Beck's new album isn't really an album at all

While the rest of the recording industry falls all over itself to find new, cutting-edge ways to release music, Beck is turning the clock back about 100 years with his new album, due out this December. Song Reader isn’t really an album, per se, so much as a collection of 20 different songs that exist only as individual pieces of sheet music. The whole thing comes packaged together with full-color “heyday-of-home-play-inspired art for each song” in a hardcover carrying case. The idea is to get each purchaser—those that read sheet music, at least—to put their own personal spin on each track, so each listener can become Beck, sort of.
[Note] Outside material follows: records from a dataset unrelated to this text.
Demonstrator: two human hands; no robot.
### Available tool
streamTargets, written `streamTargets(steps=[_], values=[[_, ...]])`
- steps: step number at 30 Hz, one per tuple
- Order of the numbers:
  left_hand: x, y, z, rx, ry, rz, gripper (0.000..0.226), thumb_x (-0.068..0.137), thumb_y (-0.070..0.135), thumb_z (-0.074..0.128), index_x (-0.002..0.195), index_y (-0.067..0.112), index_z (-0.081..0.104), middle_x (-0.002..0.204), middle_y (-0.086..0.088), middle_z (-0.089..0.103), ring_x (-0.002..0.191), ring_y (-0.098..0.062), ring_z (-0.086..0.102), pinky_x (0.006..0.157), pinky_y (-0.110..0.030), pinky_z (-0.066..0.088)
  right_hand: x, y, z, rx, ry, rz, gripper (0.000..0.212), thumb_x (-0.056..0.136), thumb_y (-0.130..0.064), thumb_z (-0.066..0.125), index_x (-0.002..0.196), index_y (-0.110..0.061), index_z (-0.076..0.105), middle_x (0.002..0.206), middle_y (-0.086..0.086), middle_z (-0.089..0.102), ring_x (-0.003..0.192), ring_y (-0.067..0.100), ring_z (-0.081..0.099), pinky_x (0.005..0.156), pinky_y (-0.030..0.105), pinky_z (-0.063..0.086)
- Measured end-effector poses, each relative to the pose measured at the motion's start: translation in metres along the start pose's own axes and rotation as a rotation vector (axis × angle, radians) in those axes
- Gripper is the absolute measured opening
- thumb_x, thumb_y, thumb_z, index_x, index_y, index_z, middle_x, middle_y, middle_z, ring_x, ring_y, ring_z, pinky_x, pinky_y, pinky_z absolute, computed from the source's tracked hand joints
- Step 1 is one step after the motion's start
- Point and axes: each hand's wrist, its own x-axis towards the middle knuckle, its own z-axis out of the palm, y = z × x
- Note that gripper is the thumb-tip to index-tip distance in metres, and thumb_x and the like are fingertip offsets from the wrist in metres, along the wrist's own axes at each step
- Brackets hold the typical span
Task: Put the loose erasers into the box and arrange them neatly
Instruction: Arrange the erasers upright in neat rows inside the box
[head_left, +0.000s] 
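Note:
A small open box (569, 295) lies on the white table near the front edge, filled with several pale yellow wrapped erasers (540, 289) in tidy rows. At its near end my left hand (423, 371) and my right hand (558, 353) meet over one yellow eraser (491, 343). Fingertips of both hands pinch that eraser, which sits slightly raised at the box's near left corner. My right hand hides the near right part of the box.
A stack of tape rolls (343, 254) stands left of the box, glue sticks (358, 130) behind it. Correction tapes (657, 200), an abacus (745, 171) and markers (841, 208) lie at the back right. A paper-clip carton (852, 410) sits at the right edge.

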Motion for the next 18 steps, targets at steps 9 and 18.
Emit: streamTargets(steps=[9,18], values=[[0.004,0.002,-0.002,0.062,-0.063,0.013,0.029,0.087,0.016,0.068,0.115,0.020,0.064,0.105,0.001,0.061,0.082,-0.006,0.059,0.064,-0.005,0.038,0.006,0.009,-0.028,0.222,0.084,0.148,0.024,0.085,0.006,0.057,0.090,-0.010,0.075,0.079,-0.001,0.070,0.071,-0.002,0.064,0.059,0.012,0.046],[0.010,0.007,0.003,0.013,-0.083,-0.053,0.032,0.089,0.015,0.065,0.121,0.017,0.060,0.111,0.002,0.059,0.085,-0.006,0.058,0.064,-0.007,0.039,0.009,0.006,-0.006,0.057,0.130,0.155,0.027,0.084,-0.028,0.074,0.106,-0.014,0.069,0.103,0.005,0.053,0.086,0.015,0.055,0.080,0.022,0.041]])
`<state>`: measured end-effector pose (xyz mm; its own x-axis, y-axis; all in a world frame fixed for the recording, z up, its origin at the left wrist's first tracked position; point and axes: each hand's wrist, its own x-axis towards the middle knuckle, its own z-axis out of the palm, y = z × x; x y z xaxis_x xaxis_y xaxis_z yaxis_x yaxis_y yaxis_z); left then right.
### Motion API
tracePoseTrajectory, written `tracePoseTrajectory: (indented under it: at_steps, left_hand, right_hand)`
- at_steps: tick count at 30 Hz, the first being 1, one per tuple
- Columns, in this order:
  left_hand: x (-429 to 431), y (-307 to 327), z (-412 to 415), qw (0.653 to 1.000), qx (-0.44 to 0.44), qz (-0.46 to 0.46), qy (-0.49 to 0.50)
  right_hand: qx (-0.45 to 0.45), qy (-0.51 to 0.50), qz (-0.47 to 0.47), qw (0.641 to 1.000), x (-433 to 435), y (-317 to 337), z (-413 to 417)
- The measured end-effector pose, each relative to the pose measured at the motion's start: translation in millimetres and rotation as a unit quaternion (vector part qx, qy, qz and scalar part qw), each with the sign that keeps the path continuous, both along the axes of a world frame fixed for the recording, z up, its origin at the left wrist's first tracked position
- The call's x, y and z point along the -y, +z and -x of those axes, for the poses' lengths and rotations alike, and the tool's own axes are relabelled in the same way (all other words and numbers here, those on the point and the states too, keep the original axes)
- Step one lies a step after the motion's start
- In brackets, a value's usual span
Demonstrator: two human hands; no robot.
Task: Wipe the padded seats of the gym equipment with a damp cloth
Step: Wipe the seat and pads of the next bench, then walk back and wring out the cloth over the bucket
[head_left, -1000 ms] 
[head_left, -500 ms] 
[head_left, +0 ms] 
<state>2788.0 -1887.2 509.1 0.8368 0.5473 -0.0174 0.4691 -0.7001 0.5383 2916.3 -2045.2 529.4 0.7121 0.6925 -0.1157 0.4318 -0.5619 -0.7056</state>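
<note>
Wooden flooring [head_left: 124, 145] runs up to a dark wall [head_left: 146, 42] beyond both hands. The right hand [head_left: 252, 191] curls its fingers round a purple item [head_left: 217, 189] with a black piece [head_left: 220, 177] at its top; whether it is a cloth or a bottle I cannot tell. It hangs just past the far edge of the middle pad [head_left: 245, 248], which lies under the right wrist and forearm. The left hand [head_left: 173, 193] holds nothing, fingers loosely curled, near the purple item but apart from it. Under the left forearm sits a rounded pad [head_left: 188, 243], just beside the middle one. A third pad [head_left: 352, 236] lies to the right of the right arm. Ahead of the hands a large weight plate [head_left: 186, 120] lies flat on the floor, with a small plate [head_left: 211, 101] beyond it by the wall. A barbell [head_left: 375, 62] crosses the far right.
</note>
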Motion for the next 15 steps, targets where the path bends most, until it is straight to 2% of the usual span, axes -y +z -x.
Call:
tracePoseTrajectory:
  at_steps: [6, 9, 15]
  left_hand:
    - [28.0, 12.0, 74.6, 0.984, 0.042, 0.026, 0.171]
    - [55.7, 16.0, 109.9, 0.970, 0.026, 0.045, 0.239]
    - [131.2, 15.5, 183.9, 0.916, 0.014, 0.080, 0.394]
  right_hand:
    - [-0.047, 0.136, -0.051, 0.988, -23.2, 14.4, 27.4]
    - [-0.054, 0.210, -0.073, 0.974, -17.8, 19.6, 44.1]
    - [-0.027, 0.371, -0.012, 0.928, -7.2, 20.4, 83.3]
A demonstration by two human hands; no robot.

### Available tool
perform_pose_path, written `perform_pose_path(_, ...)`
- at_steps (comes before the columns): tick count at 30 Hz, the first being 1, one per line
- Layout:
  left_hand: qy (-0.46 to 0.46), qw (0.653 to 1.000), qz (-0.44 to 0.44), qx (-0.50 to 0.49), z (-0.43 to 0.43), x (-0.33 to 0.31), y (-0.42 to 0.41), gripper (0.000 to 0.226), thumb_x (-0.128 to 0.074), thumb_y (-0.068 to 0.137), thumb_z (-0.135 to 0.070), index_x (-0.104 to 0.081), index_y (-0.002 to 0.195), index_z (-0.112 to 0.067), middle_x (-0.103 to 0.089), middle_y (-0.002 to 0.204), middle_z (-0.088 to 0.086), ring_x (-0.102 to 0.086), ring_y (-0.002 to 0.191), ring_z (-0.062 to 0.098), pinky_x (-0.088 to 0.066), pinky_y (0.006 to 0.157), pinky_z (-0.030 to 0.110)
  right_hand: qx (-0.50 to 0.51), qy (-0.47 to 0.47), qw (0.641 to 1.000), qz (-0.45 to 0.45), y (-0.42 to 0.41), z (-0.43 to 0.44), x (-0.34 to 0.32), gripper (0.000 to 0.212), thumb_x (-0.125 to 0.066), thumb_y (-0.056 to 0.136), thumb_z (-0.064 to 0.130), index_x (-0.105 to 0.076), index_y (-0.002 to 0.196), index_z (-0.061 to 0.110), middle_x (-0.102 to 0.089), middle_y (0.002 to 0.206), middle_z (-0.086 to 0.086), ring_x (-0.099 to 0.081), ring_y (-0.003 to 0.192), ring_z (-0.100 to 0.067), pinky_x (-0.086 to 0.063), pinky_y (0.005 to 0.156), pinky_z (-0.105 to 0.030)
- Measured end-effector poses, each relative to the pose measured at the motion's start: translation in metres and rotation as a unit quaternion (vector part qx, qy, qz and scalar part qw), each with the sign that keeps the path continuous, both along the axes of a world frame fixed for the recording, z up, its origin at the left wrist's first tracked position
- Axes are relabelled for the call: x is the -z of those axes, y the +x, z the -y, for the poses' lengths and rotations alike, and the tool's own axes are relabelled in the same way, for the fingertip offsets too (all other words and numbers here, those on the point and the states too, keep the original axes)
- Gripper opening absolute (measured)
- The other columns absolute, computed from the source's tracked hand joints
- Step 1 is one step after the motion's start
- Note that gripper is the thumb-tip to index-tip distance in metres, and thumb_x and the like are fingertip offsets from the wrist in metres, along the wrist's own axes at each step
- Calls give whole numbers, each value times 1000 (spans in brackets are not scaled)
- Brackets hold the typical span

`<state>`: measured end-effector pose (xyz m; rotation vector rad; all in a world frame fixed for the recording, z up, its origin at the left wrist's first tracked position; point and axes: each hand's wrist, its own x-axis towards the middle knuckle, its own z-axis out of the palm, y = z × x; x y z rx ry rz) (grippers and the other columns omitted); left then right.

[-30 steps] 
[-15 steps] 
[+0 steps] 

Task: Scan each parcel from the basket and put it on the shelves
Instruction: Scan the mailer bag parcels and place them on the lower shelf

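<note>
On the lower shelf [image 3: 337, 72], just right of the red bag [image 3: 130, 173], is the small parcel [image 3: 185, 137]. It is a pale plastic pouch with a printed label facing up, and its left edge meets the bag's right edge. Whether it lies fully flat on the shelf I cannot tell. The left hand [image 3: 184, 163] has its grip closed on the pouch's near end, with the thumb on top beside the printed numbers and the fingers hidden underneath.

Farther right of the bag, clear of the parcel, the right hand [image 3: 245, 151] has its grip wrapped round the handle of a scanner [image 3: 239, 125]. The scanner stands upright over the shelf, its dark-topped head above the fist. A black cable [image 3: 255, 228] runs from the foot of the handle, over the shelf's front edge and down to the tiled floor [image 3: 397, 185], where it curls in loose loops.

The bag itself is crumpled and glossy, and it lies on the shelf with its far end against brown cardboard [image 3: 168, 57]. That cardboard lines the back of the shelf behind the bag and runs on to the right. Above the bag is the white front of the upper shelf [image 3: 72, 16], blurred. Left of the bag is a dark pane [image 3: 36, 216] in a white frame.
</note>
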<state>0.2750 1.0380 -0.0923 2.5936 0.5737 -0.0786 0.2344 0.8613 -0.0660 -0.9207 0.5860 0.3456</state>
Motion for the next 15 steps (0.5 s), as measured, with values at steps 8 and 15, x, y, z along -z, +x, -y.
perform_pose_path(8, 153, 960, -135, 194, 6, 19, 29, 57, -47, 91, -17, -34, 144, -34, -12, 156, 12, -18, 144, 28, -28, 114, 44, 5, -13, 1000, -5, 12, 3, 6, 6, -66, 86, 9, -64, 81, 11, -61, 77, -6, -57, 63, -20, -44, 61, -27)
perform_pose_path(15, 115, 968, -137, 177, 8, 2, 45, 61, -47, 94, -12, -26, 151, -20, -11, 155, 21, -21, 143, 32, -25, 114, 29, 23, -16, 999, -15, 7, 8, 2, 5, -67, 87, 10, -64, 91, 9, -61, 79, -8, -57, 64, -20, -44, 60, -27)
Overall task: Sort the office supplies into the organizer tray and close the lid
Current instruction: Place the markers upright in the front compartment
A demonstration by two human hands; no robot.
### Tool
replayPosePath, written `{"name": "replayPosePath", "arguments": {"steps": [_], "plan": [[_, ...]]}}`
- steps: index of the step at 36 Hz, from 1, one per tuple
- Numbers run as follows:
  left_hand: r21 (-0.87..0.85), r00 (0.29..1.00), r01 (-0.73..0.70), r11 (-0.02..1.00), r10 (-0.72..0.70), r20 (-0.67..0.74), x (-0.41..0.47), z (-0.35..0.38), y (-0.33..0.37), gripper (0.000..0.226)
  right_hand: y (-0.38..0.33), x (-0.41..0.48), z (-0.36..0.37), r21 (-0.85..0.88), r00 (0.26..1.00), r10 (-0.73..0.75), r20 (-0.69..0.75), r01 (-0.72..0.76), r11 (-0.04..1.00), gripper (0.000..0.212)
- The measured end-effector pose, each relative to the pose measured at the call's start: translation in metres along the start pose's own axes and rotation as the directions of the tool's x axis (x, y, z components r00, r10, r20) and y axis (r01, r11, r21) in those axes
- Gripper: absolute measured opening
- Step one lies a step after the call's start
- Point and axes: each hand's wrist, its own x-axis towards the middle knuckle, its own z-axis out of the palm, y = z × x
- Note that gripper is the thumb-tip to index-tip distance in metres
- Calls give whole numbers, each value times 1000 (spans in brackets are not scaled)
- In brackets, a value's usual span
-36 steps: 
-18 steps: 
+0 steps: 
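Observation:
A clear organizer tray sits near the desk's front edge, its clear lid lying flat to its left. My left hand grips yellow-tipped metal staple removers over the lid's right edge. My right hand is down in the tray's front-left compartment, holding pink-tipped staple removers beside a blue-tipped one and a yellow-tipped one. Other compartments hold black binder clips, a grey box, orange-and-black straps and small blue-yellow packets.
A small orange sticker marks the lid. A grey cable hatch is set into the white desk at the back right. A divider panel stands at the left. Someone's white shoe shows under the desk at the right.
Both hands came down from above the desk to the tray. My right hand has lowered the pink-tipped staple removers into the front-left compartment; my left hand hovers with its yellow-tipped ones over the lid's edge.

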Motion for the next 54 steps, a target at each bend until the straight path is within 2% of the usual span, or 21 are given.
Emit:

McSweeney’s is releasing the “record," promising that the accompanying drawings by Marcel Dzama, Leanne Shapton, Josh Cochran, Jessica Hische, and more will be “as visually absorbing as a dozen gatefold LPs put together,” as well as that the songs are as “unfailingly exciting as you’d expect from their author.” But that doesn’t mean that anyone will ever get to hear Beck actually play a lick of them: According to the press release, “If you want to hear 'Do We? We Do,' or 'Don’t Act Like Your Heart Isn’t Hard,' bringing them to life depends on you.”

Renditions of the songs from readers and select musicians will be featured on the McSweeney’s website after the release, so now would be a great time to work out a sweet theramin/trombone duet. And maybe if enough people record absolutely abysmal versions, Beck will feel so terrible he’ll come out of whatever hole he’s hiding in to do it himself.